Charlotte (nom d’emprunt), 28 ans, maîtrise en littérature, UQAM

 

Il n’y a pas un seul courant à considérer pour comprendre certaines revendications à l’université. Les médias mettent l’accent sur les réactions les plus fortes, peut-être avec raison, parfois sans raison.

Ces réactions critiquent les cours offerts ou pas, la manière de les enseigner, mais je ne les rattacherais pas à une théorie ou à une idéologie. J’observe surtout une volonté de diversifier l’offre des cours, ce qui entraîne des tensions qui peuvent être relayées dans les médias. Les controverses autour du vocabulaire viennent aussi des auteurs choisis. Il y a une revendication pour faire de la place à des personnes racisées, à plus de femmes. Je suis féministe, j’appuie les luttes antiracistes. Je ne me revendique pas nécessairement d’un mouvement. Par contre, je suis tout à fait d’accord avec la revendication de rendre l’éducation plus collaborative, entre les professeurs et les étudiants, en évitant la confrontation.

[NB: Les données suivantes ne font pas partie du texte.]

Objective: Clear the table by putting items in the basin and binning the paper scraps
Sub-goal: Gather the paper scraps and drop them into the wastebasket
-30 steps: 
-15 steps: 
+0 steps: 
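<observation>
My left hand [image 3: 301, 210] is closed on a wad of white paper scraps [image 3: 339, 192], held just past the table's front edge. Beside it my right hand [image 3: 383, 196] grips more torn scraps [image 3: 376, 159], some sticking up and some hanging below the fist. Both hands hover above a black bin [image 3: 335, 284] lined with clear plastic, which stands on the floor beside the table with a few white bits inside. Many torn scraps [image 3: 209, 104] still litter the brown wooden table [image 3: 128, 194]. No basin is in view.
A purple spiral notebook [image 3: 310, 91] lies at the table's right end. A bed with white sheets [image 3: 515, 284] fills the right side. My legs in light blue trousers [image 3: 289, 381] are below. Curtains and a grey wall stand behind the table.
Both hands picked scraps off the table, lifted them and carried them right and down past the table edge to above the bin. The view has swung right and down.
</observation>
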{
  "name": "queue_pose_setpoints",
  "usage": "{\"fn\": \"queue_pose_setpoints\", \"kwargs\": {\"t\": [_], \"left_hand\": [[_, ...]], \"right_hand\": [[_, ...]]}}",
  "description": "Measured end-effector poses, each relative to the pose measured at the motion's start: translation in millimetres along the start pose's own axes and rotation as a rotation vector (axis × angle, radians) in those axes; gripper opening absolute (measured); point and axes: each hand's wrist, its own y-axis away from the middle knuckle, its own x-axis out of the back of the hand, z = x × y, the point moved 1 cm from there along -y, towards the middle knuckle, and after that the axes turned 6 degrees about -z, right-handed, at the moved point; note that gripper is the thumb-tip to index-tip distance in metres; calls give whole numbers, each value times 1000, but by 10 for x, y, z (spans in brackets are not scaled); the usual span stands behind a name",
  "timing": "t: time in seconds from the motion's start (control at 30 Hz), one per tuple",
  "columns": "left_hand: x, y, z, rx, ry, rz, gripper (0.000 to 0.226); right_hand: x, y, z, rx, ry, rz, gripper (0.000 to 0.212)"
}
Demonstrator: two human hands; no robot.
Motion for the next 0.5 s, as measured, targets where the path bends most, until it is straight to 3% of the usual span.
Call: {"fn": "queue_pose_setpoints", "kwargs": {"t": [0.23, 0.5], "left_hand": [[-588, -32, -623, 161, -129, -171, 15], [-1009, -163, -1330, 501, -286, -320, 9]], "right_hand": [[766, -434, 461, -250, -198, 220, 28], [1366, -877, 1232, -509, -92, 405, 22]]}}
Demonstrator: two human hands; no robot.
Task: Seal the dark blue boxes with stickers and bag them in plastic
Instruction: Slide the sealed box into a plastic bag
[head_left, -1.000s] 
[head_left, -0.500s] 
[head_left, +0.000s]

En ce moment, je crois que les administrations des universités délaissent leurs responsabilités à la fois par rapport à l’offre de cours et à leurs employés qui ne sont pas appuyés pour être formés aux nouvelles réalités. Les personnes qu’on attaque sont d’ailleurs souvent des chargées de cours qui occupent des emplois précaires. Les départements sont encore très blancs. Les programmes ghettoïsent encore certaines matières. Ce n’est pas un problème propre à mon département, même si dans les études littéraires comme en philosophie ou en sciences politiques, on réfléchit à ces questions. J’ai pu voir de petits accrochages dans certains cours, mais le dialogue se poursuit.